EXERCISE INSTRUCTIONS.
Filter task. Return each line of the material that holds the string "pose".

= = = =

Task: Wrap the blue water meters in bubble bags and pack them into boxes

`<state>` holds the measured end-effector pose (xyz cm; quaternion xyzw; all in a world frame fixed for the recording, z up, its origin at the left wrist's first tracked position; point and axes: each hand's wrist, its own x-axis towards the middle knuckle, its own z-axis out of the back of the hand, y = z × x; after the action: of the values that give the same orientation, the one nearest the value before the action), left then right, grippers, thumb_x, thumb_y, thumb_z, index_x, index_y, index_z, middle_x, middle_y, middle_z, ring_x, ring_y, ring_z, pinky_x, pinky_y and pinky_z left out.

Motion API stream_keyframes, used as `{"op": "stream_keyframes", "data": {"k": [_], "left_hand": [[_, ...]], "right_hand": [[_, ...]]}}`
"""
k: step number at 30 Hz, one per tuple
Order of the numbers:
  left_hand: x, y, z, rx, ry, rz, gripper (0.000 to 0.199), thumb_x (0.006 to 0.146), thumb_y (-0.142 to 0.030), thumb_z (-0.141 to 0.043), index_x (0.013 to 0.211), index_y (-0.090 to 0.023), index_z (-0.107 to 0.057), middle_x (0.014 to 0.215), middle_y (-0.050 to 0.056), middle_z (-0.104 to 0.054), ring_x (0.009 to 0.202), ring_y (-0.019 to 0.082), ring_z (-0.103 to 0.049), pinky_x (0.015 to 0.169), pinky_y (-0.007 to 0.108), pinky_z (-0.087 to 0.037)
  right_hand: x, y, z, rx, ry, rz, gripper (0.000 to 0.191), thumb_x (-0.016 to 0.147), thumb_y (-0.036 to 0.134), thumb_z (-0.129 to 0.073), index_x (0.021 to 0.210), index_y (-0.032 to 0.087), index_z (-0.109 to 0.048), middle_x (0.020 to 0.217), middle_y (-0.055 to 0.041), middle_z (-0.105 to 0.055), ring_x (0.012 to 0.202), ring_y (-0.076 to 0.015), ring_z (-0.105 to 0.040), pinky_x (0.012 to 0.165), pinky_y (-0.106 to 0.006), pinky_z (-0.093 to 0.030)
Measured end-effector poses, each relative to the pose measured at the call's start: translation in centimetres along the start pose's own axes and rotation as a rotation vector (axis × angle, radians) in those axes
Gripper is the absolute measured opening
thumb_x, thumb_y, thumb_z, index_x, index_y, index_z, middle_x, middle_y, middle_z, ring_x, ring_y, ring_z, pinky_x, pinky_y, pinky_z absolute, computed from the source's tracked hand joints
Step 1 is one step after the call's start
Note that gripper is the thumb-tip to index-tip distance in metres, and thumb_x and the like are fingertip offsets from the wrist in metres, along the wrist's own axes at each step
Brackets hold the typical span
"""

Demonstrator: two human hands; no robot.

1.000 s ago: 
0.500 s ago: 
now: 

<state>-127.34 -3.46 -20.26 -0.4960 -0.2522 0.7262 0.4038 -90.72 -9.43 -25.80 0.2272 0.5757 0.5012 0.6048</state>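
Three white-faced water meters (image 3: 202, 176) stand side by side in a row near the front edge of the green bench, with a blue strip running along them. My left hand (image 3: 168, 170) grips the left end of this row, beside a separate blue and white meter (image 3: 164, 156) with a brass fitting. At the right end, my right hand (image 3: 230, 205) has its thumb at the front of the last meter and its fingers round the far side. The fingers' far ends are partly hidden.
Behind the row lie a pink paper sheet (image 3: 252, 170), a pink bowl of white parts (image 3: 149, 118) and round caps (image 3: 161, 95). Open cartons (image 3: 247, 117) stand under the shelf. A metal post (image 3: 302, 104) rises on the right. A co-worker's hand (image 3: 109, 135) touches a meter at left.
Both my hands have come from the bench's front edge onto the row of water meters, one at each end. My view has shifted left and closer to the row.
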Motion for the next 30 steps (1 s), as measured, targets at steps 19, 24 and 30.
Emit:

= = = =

WRITTEN RESPONSE.
`<state>` holds the measured end-effector pose (xyz cm; quaternion xyzw; all in a world frame fixed for the recording, z up, its origin at the left wrist's first tracked position; point and axes: each hand's wrist, its own x-axis towards the middle knuckle, its own z-axis out of the back of the hand, y = z × x; after the action: of the values that give the same orientation, the one nearest the value before the action), left then right, grippers, thumb_x, thumb_y, thumb_z, index_x, index_y, index_z, middle_x, middle_y, middle_z, ring_x, ring_y, ring_z, pinky_x, pinky_y and pinky_z left out.
Measured end-effector poses, each relative to the pose measured at the call's start: translation in centimetres along the start pose's own axes and rotation as a rotation vector (axis × angle, radians) in those axes

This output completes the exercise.